◆ PROBLEM TO WORK ON ◆
Filter this material down to the lines that contain the string "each", and return those lines.
━━━━━ INFORMATION SHOWN
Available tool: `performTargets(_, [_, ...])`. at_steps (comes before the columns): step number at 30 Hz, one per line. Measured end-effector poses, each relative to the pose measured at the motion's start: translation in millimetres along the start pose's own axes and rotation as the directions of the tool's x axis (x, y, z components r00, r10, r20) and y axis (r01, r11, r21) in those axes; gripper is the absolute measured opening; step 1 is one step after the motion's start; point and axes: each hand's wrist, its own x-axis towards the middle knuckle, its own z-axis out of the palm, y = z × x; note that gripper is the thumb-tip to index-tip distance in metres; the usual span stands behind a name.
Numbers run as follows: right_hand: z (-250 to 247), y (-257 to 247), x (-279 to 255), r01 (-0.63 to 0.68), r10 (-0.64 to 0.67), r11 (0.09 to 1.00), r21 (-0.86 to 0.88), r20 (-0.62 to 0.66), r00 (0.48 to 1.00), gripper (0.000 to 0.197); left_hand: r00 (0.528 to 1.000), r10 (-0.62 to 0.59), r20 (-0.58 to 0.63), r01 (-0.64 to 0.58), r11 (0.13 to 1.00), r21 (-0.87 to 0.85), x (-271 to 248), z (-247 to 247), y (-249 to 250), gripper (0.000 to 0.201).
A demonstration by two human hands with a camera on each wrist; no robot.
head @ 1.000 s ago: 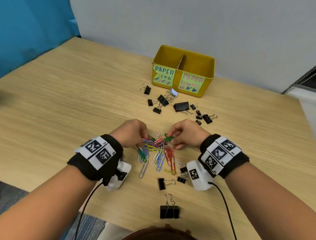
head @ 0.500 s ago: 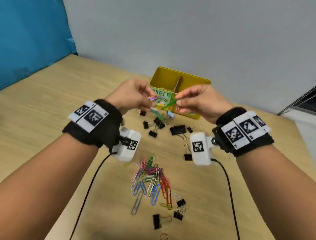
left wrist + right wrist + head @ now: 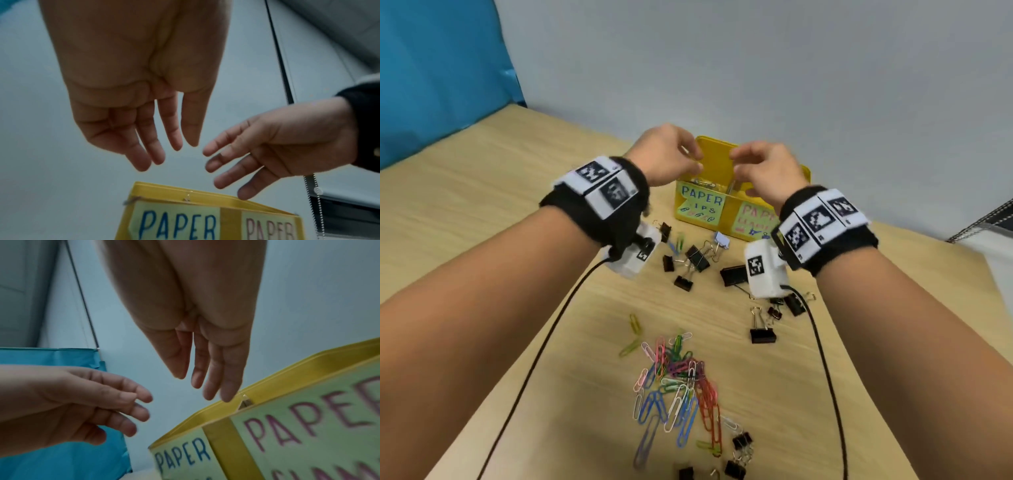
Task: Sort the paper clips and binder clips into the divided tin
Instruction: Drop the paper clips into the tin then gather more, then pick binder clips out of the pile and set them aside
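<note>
The yellow divided tin (image 3: 732,216) stands at the back of the table, its left label reading PAPER in blue, its right one in pink. My left hand (image 3: 671,157) and right hand (image 3: 763,168) hover over its left compartment, fingers relaxed and spread, holding nothing. The wrist views show my left hand (image 3: 156,142) and right hand (image 3: 205,378) empty above the tin (image 3: 205,196) (image 3: 287,381). Some clips (image 3: 698,183) lie inside the left compartment. A pile of coloured paper clips (image 3: 674,387) lies near me. Black binder clips (image 3: 695,260) are scattered before the tin.
More binder clips (image 3: 762,334) lie at the right and near the front edge (image 3: 739,455). A larger black binder clip (image 3: 732,275) sits under my right wrist camera. A blue panel (image 3: 441,75) stands at the left, a grey wall behind the tin.
Both hands rose from the paper clip pile with clips pinched, carried them forward over the tin, and have let them go; the fingers are now spread and empty.
</note>
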Motion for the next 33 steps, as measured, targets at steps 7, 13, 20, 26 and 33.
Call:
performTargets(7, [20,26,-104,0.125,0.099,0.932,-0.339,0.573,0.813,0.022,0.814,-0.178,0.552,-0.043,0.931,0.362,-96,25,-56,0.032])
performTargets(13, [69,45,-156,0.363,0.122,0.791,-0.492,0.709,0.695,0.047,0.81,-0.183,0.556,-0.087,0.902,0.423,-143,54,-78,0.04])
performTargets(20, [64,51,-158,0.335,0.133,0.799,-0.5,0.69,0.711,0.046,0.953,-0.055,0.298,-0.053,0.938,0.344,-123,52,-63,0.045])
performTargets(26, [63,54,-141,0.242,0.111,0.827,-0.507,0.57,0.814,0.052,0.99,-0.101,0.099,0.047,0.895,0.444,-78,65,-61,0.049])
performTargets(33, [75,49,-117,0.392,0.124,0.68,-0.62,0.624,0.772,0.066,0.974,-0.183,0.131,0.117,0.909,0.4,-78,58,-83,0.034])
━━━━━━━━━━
◆ RESPONSE TO THIS TASK ◆
Available tool: `performTargets(_, [_, ...])`. at_steps (comes before the columns): step number at 30 Hz, one per line. Measured end-effector poses, each relative to the pose measured at the motion's start: translation in millimetres along the start pose's own axes and rotation as the directions of the tool's x axis (x, y, z components r00, r10, r20) and y axis (r01, r11, r21) in those axes; gripper is the absolute measured opening; step 1 is one step after the motion's start; point and axes: each hand's wrist, its own x-axis towards the middle knuckle, its own z-axis out of the palm, y = z × x; note that gripper is the thumb-tip to index-tip distance in metres; the usual span stands behind a name.
A demonstration by two human hands with a camera on each wrist; no robot.

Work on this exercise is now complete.